Work to complete - Count the lines below that contain the word "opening", and state only that number.

Supplied material -
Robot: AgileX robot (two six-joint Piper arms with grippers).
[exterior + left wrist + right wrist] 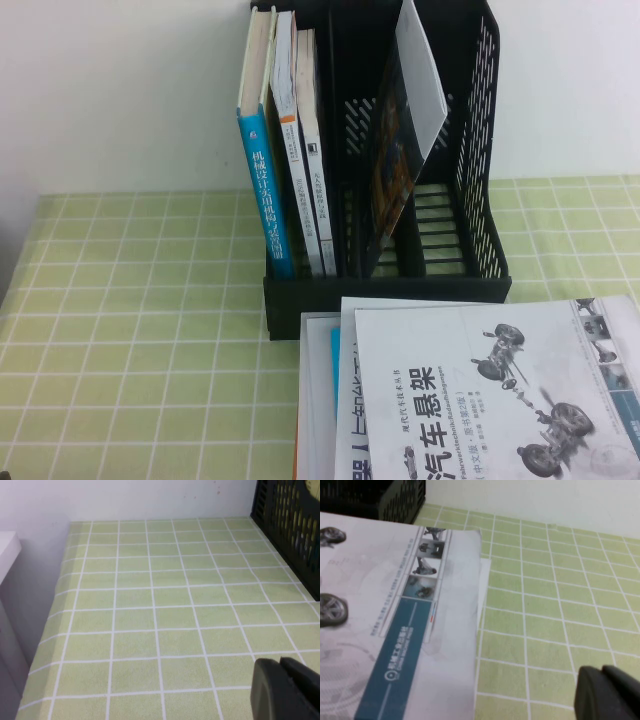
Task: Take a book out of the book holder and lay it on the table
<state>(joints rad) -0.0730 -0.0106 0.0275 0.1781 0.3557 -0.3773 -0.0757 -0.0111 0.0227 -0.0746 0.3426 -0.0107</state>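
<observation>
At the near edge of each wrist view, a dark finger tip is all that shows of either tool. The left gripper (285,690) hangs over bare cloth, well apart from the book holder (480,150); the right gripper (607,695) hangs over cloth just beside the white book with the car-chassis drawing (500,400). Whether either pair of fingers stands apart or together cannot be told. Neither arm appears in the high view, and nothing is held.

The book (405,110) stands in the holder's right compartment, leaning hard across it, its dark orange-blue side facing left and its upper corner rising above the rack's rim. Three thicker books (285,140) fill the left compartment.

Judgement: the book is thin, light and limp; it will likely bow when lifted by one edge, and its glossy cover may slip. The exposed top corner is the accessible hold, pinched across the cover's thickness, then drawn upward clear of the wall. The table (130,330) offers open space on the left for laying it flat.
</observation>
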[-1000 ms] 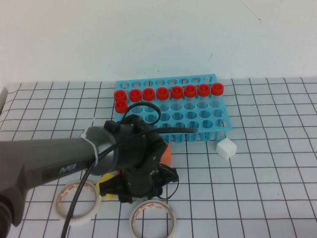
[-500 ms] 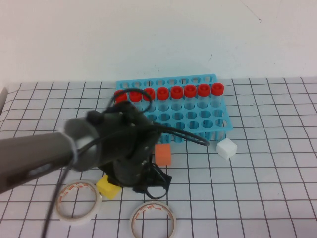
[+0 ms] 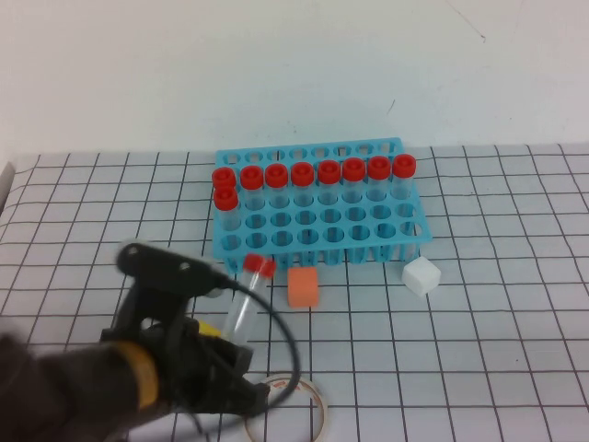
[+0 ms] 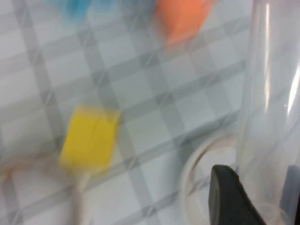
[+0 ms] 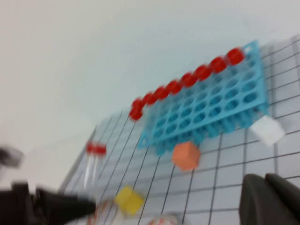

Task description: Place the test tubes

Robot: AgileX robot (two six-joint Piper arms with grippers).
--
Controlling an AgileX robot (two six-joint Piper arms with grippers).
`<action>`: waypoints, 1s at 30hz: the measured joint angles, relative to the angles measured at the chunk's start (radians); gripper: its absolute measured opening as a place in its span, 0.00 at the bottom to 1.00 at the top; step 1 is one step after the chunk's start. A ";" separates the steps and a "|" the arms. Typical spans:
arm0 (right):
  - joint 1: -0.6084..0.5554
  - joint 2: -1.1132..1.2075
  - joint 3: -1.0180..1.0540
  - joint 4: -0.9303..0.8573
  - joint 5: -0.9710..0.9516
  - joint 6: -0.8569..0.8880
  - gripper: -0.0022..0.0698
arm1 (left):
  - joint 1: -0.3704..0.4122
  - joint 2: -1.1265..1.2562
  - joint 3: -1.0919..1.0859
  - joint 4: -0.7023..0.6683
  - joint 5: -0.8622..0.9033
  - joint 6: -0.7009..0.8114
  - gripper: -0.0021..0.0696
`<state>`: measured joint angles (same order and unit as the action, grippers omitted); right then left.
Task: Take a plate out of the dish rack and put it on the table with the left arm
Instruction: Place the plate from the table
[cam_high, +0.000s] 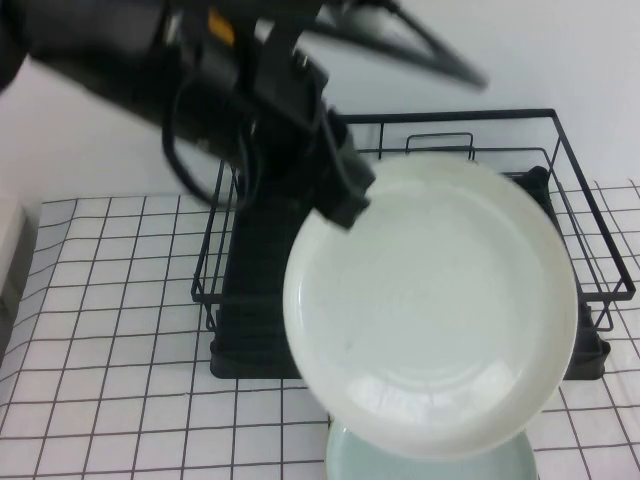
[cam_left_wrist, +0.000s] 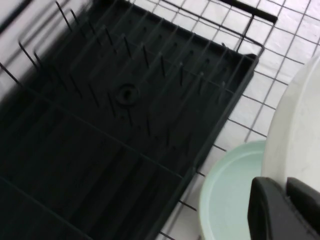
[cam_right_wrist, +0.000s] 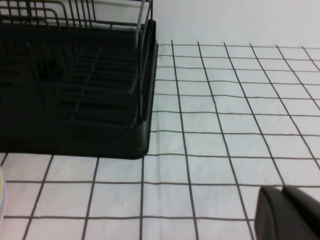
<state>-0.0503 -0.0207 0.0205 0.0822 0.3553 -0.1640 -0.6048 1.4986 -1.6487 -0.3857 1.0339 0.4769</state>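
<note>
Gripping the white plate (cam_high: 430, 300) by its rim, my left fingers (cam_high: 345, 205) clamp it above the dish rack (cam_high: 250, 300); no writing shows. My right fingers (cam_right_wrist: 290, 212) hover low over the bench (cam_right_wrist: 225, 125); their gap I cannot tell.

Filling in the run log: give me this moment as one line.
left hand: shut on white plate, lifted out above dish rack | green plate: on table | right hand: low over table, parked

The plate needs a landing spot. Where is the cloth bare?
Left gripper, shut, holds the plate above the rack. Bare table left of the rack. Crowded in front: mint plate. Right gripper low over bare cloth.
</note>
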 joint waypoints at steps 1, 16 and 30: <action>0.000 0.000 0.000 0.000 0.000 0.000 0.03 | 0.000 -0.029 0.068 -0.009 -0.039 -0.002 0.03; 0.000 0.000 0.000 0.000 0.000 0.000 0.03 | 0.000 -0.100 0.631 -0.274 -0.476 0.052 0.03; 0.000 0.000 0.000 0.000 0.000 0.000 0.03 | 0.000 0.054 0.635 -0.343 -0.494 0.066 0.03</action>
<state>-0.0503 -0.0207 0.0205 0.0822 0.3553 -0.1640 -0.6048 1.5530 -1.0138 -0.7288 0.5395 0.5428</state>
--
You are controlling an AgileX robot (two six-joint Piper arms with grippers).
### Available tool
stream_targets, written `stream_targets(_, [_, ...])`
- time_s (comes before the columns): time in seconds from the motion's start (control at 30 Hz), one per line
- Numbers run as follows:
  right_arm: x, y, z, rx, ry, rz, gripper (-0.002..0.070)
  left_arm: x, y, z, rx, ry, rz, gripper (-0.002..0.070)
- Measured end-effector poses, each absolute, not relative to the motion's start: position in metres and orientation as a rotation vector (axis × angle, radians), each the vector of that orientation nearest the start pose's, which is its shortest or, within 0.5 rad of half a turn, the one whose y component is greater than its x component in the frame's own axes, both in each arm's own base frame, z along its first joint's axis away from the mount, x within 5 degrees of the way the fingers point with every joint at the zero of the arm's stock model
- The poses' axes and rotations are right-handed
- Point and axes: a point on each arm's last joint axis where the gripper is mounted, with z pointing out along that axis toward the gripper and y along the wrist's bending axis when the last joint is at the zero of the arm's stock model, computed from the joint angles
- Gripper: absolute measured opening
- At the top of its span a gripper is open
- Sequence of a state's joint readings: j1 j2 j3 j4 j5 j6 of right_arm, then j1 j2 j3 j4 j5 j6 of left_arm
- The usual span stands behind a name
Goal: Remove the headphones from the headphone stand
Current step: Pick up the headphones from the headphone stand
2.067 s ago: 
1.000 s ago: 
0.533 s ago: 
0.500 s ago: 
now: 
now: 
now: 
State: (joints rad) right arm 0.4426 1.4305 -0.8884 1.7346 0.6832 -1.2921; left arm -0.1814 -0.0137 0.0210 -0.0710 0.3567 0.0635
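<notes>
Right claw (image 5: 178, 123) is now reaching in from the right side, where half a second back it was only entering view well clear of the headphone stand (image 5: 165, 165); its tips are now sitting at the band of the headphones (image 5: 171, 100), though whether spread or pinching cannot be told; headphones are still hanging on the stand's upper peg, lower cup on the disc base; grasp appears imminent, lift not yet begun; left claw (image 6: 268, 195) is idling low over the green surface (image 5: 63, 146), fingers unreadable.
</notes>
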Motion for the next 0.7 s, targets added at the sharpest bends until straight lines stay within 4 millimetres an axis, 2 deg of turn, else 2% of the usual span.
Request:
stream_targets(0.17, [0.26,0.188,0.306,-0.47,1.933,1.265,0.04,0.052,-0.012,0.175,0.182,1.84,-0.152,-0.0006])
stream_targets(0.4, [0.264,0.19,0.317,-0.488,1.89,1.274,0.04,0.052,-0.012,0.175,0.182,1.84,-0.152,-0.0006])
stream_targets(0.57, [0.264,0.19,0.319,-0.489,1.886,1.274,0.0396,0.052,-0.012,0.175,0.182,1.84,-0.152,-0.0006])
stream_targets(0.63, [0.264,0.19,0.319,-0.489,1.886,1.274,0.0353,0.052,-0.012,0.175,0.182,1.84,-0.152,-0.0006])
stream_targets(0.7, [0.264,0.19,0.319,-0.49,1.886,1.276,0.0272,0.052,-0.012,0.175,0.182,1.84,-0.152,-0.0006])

Solution for this exercise - 2